Introduction

The recognition of acute renal failure (ARF) in preterm neonates is of relevance to adapt medical treatment during neonatal stay [15]. In addition, there are reports on the association of renal dysfunction in later life after extreme preterm birth, suggesting that renal impairment in early life may hereby serve as an indicator for focused renal follow-up [610]. The incidence of ARF in neonates, however, is extremely variable due to the absence of a robust definition of renal impairment in neonates and due to the use of cut-off values for serum creatinine (Scr) despite maturational differences within the preterm age [1, 2]. Cataldi et al. used such cut-off values and defined ARF as any value of Scr ≥ 1.3 mg/dl (114.9 μmol/l) or ≥ 1.0 mg/dl (88.4 μmol/l) in patients of < 33 weeks or ≥ 33 weeks gestational age (GA), respectively, to assess risk factors for ARF in a case-control approach [1]. These cut-off values resulted in a very high incidence (79%) in ‘biochemical’ ARF in very low birth weight (VLBW, i.e., <1,500 g) infants.
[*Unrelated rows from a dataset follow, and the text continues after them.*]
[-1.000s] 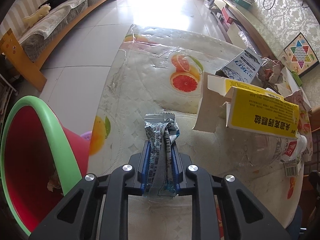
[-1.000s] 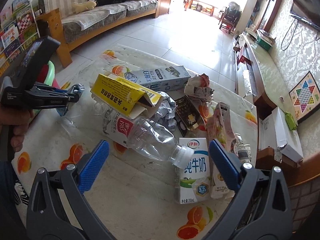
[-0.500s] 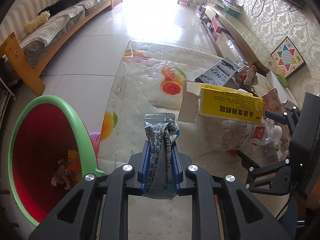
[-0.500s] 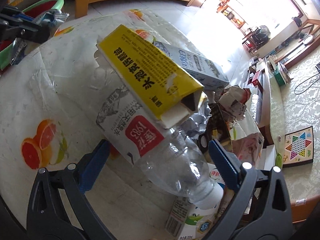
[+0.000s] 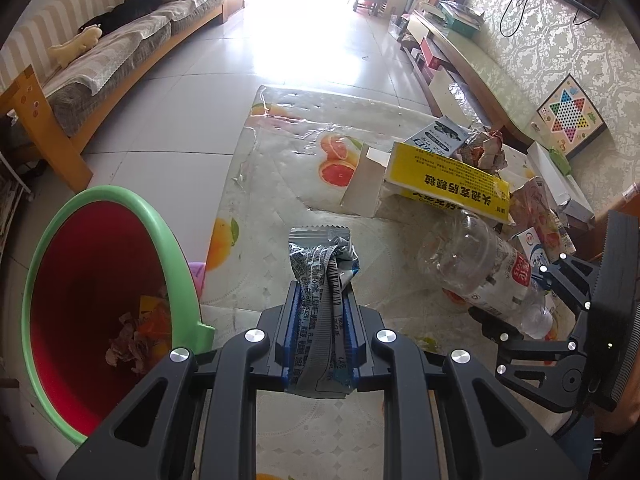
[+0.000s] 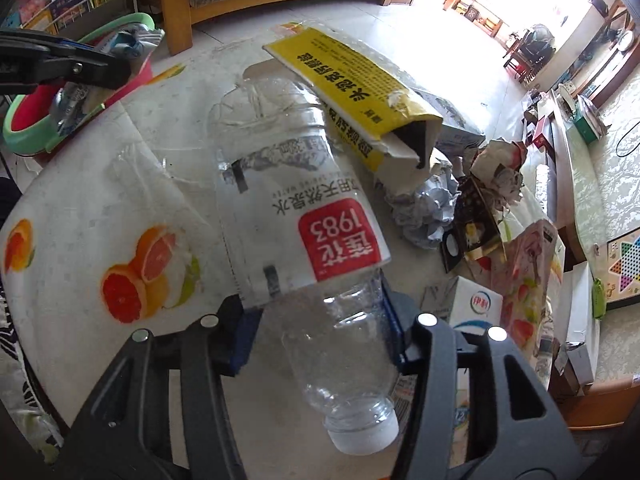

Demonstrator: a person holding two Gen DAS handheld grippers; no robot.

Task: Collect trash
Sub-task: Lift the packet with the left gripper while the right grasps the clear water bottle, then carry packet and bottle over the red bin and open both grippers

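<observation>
My left gripper (image 5: 322, 292) is shut on a crumpled silver wrapper (image 5: 320, 256) and holds it above the table's near edge, just right of the red bin with a green rim (image 5: 168, 240). The right gripper (image 6: 320, 332) is closing its jaws on a clear plastic bottle (image 6: 304, 208) with a red-and-white label; both blue pads lie against its sides below the label. The bottle's base is tucked under a yellow carton (image 6: 352, 80), its cap toward the camera. In the right wrist view the left gripper (image 6: 120, 60) with the wrapper (image 6: 136, 40) sits at the upper left.
On the fruit-print tablecloth (image 5: 280, 184) lie a milk carton (image 6: 476, 308), crumpled paper (image 6: 428, 208), a blue-white box (image 5: 440, 136) and other wrappers. The bin holds scraps. A sofa (image 5: 120, 52) stands beyond the bin, and a low cabinet (image 5: 460, 64) runs along the right wall.
The right gripper dropped onto the bottle and its jaws narrowed from wide open to touching it. The left gripper rose with the wrapper, bringing more of the bin into view.
</observation>
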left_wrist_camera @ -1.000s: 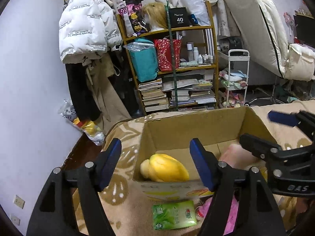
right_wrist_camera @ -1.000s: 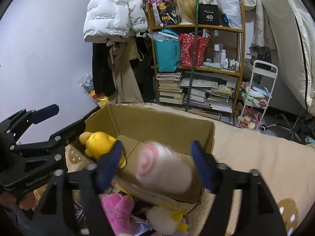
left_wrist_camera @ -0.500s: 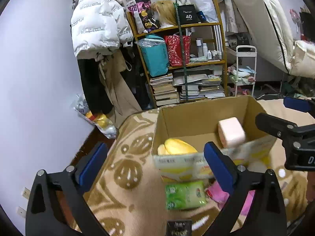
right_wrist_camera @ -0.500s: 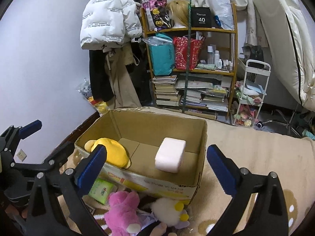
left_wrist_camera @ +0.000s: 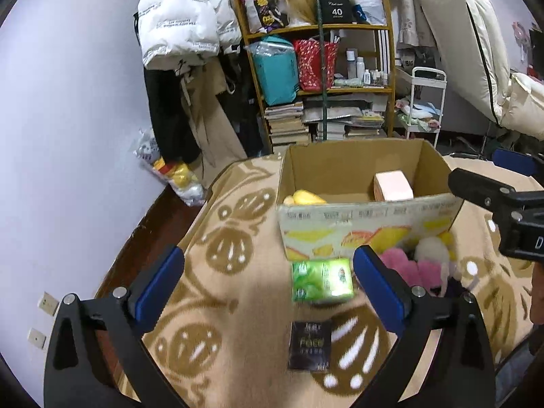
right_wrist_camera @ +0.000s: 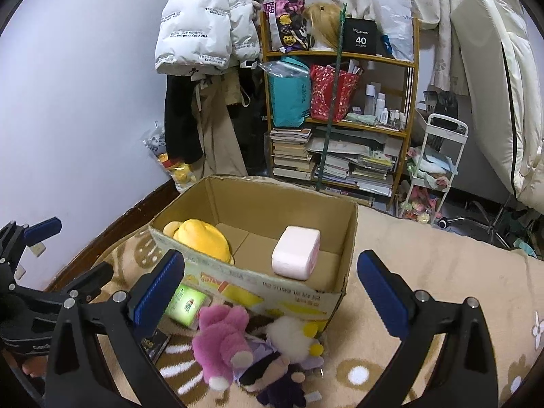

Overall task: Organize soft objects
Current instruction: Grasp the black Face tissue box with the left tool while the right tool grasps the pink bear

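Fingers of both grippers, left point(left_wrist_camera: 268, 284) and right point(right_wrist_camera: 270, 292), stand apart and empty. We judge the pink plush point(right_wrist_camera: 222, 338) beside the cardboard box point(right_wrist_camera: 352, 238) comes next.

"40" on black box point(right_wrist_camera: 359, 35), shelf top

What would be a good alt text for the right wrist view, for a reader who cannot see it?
An open right gripper hangs over a cardboard box on a beige patterned blanket; the box holds a yellow plush and a pale pink soft block. A pink plush and a white plush lie in front of it.
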`<state>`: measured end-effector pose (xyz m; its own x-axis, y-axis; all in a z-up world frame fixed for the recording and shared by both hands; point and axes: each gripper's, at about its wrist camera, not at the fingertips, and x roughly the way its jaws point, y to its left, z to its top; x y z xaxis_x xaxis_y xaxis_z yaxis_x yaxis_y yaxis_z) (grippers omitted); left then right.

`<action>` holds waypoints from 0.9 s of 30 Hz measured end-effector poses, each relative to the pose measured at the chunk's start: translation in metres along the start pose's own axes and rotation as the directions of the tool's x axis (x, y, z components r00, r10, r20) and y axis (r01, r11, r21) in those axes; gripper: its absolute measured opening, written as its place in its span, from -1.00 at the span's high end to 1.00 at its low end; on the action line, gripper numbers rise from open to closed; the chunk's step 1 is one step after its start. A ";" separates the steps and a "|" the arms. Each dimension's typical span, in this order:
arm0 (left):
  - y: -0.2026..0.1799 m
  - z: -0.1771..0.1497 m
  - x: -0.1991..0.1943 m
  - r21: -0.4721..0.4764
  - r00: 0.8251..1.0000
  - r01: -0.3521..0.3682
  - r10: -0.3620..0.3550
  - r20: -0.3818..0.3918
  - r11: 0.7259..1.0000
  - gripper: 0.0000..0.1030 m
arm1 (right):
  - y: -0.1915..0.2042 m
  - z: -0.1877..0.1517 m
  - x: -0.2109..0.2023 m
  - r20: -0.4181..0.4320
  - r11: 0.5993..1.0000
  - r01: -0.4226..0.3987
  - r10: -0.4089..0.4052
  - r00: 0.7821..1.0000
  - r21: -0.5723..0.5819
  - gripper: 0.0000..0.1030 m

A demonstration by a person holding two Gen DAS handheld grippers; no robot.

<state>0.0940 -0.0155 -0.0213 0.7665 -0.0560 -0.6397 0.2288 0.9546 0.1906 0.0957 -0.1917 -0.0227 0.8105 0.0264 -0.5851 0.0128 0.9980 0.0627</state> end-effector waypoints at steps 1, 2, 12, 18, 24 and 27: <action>0.000 -0.003 -0.002 0.005 1.000 -0.003 0.003 -0.007 1.000 -0.91 | 0.001 -0.002 -0.002 -0.003 1.000 -0.003 0.003 1.000 0.000 -1.00; -0.001 -0.006 -0.005 0.009 1.000 -0.004 0.004 -0.011 1.000 -0.91 | 0.002 -0.003 -0.005 -0.005 1.000 -0.005 0.005 1.000 -0.002 -1.00; -0.004 -0.025 -0.018 0.016 0.997 -0.003 0.004 -0.078 1.000 -0.91 | 0.015 -0.017 -0.023 -0.016 0.999 -0.031 0.031 0.999 -0.018 -1.00; -0.001 -0.031 -0.015 0.006 0.994 -0.003 0.004 -0.110 1.000 -0.91 | 0.019 -0.023 -0.018 -0.051 0.999 -0.050 0.050 0.997 -0.002 -1.00; 0.000 -0.032 0.003 0.003 0.986 0.008 -0.007 -0.165 1.000 -0.91 | 0.026 -0.026 -0.008 -0.068 0.998 -0.044 0.042 0.997 -0.035 -1.00; -0.003 -0.035 0.007 0.020 0.984 0.008 -0.005 -0.177 1.000 -0.91 | 0.028 -0.026 -0.003 -0.074 0.999 -0.036 0.033 0.997 -0.036 -1.00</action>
<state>0.0777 -0.0084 -0.0518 0.6471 -0.0077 -0.7623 0.2468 0.9482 0.2000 0.0783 -0.1626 -0.0397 0.7652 0.0635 -0.6407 -0.0374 0.9978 0.0544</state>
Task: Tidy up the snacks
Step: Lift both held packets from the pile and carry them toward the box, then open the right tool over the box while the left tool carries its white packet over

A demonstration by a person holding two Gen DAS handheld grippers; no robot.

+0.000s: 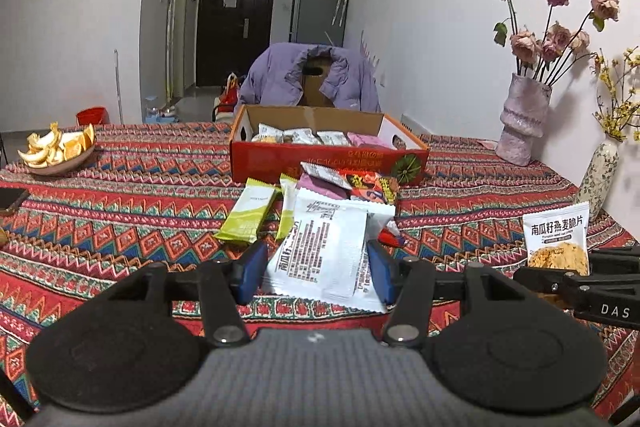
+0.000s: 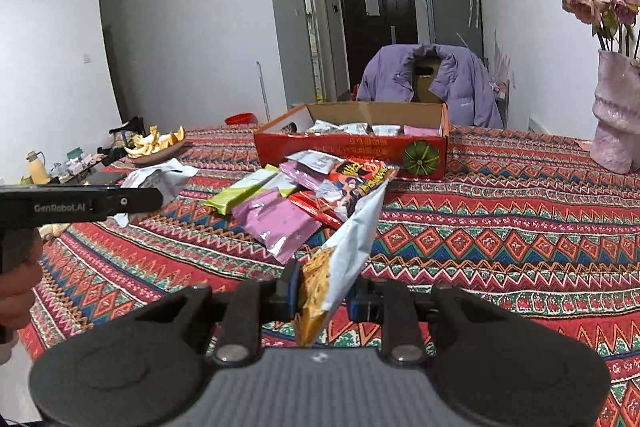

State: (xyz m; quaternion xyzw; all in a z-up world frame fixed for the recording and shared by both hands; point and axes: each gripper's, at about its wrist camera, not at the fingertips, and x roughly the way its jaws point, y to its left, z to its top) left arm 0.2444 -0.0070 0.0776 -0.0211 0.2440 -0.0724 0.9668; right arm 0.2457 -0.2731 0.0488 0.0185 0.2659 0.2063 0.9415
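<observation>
My left gripper (image 1: 318,267) is shut on a white snack packet (image 1: 320,239), printed back side up, with its blue pads pressing on both side edges. In the right wrist view this gripper (image 2: 152,197) holds that packet (image 2: 160,179) above the tablecloth. My right gripper (image 2: 324,291) is shut on a second white packet (image 2: 348,243) with an orange picture, seen edge-on; the left wrist view shows its front (image 1: 558,239). Ahead stands a red cardboard box (image 1: 328,157) with several packets inside. A loose pile lies in front of it: green bars (image 1: 248,215), a pink packet (image 2: 280,223) and a colourful bag (image 2: 360,179).
A plate of orange peel (image 1: 60,151) sits at the table's far left, with a dark flat object (image 1: 12,197) at the left edge. A pink vase with dried roses (image 1: 524,123) and a patterned vase (image 1: 600,175) stand at the right. A chair with a purple jacket (image 1: 312,75) is behind the box.
</observation>
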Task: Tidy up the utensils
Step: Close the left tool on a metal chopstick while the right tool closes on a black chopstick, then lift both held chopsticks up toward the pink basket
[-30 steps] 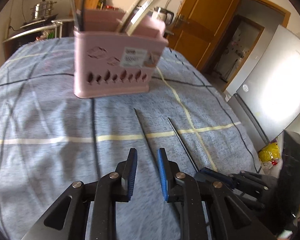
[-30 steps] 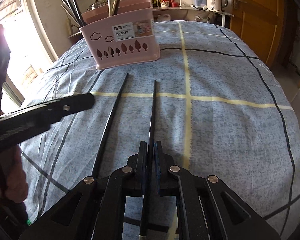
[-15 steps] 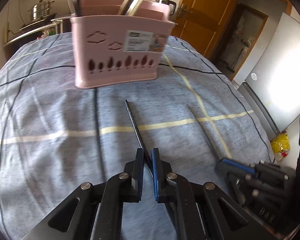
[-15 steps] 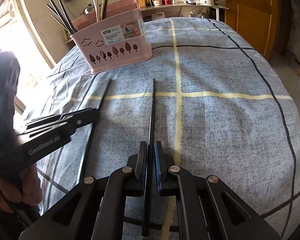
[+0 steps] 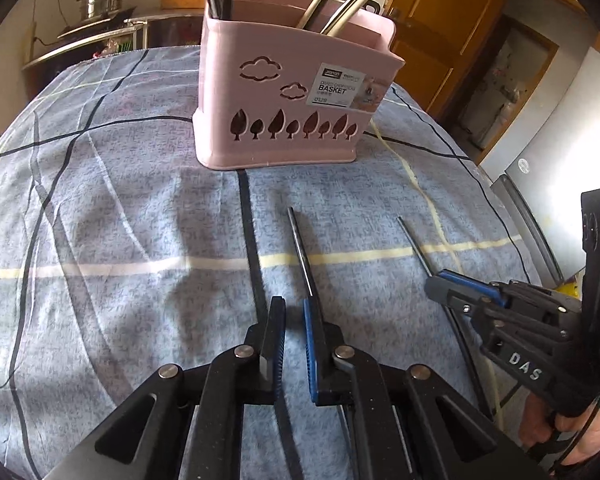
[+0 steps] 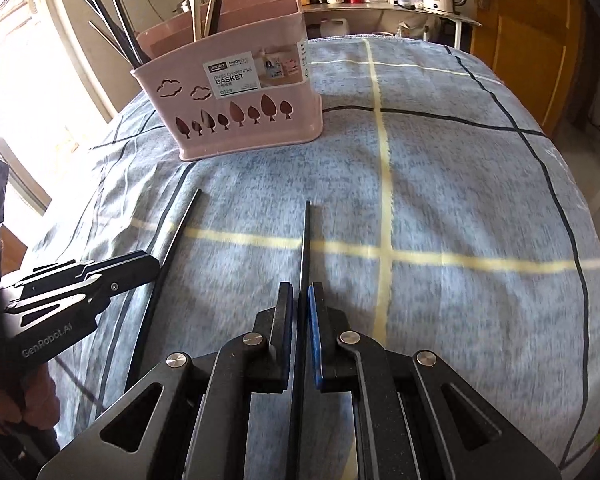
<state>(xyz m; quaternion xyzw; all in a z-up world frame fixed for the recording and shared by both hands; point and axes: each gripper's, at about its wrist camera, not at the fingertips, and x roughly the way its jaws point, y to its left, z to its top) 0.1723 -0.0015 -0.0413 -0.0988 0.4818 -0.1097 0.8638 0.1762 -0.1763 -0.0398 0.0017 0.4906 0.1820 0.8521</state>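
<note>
Left tongs (image 5: 294, 312) closed on a black chopstick (image 5: 300, 248), right tongs (image 6: 300, 300) gripping another chopstick (image 6: 305, 240), pink utensil basket (image 5: 284, 120) ahead of both on the checked cloth (image 5: 120, 220).

Left tongs (image 5: 294, 312) closed on a dark chopstick (image 5: 300, 248) lying on a blue plaid cloth (image 5: 120, 220). Beyond, pink basket (image 5: 284, 120) upright, holding utensils (image 5: 340, 0). At right, right tongs (image 5: 440, 284) gripping a second chopstick (image 5: 412, 240), near a pale yellow stripe crossing the cloth.
</note>
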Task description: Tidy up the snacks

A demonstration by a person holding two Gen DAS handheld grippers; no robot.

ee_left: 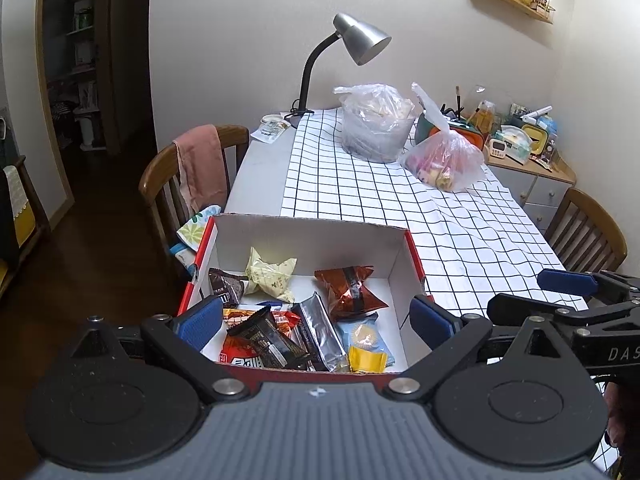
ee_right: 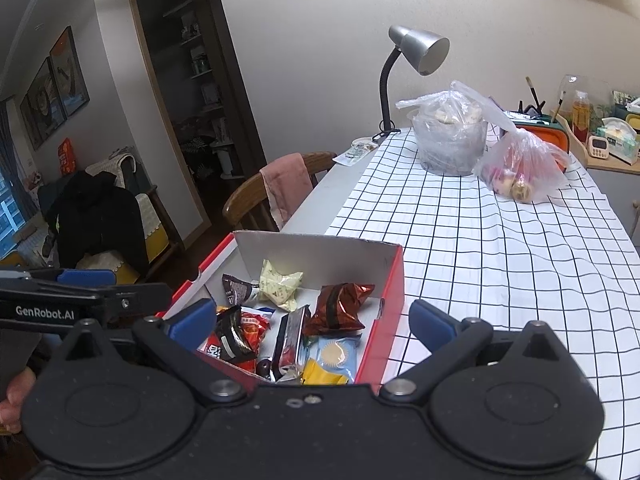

Cuzzolin et al. used the same threshold values to document risk factors for ARF and identified maternal non-steroidal anti-inflammatory drugs (NSAIDs), intubation at birth, low Apgar score, respiratory distress syndrome, and neonatal ibuprofen treatment as independent risk factors for ARF in a cohort of neonates with a gestational age between 22 and 36 weeks [2].

Using paired urine collections and Scr observations in very preterm infants (27–31 weeks GA), Vieux et al. recently published normal values and the range of creatinine clearance in the first month of postnatal life. Creatinine clearance related to GA and postnatal age (PNA), resulting in a fivefold increase (7.9 to 37.9 ml/min.1.73 m3) in the first 28 days of life [11]. Although such an approach takes maturational dynamics more into account, it is more laborious because paired urine collection and Scr are needed to estimates GFR [11, 12]. In addition, Scr at birth still reflects maternal creatinine clearance, while in early neonatal life, Scr does not yet fully reflect neonatal GFR because of passive tubular back leak and maturational increase in tubular secretion [12].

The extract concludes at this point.